• **Task directions**
Beginning with the line that has "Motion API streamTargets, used", reproduce each remaining line of the data exactly, down to and including the last.

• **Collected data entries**
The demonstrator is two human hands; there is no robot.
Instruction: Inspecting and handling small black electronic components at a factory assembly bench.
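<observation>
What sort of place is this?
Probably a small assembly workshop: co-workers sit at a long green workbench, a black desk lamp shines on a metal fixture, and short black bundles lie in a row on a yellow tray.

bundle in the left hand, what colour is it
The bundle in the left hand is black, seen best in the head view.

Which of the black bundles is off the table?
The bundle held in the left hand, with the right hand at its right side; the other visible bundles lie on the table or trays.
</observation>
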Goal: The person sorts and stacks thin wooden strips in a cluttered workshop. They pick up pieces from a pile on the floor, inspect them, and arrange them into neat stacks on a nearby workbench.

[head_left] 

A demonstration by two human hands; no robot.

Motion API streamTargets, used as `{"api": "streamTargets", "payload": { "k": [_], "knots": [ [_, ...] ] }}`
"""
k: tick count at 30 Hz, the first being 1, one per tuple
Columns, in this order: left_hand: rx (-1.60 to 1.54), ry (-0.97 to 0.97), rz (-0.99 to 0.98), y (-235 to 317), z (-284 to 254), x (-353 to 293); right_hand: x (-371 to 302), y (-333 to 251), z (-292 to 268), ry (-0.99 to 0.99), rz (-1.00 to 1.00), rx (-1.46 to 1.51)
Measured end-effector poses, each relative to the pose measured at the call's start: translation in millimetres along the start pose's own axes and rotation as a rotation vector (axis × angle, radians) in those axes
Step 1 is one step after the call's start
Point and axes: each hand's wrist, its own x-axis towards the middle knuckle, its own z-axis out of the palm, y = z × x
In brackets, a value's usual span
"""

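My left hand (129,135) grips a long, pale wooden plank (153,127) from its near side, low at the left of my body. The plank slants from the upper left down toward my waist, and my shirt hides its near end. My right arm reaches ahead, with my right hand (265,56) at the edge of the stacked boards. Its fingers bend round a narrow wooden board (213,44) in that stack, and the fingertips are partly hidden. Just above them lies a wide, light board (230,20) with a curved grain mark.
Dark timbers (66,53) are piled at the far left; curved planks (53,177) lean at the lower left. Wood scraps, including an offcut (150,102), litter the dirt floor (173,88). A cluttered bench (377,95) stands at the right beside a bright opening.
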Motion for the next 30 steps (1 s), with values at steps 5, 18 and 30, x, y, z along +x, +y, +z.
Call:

• **Written solution**
Motion API streamTargets, used as `{"api": "streamTargets", "payload": { "k": [_], "knots": [ [_, ...] ] }}`
"""
k: tick count at 30 Hz, the first being 1, one per tuple
Columns, in this order: left_hand: rx (-1.60 to 1.54), ry (-0.97 to 0.97), rz (-0.99 to 0.98), y (-235 to 317), z (-284 to 254), x (-353 to 293); right_hand: x (-371 to 302), y (-333 to 251), z (-292 to 268), ry (-0.99 to 0.99), rz (-1.00 to 1.00), rx (-1.46 to 1.51)
Measured end-effector poses, each relative to the pose measured at the call's start: translation in millimetres along the start pose's own axes and rotation as a rotation vector (axis × angle, radians) in those axes
Step 1 is one step after the call's start
Point and axes: each hand's wrist, its own x-axis towards the middle knuckle, its own z-axis out of the palm, y = z × x
In brackets, a value's usual span
"""

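My left hand (129,135) grips a long, pale wooden plank (153,127) from its near side, low at the left of my body. The plank slants from the upper left down toward my waist, and my shirt hides its near end. My right arm reaches ahead, with my right hand (265,56) at the edge of the stacked boards. Its fingers bend round a narrow wooden board (213,44) in that stack, and the fingertips are partly hidden. Just above them lies a wide, light board (230,20) with a curved grain mark.
Dark timbers (66,53) are piled at the far left; curved planks (53,177) lean at the lower left. Wood scraps, including an offcut (150,102), litter the dirt floor (173,88). A cluttered bench (377,95) stands at the right beside a bright opening.
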Motion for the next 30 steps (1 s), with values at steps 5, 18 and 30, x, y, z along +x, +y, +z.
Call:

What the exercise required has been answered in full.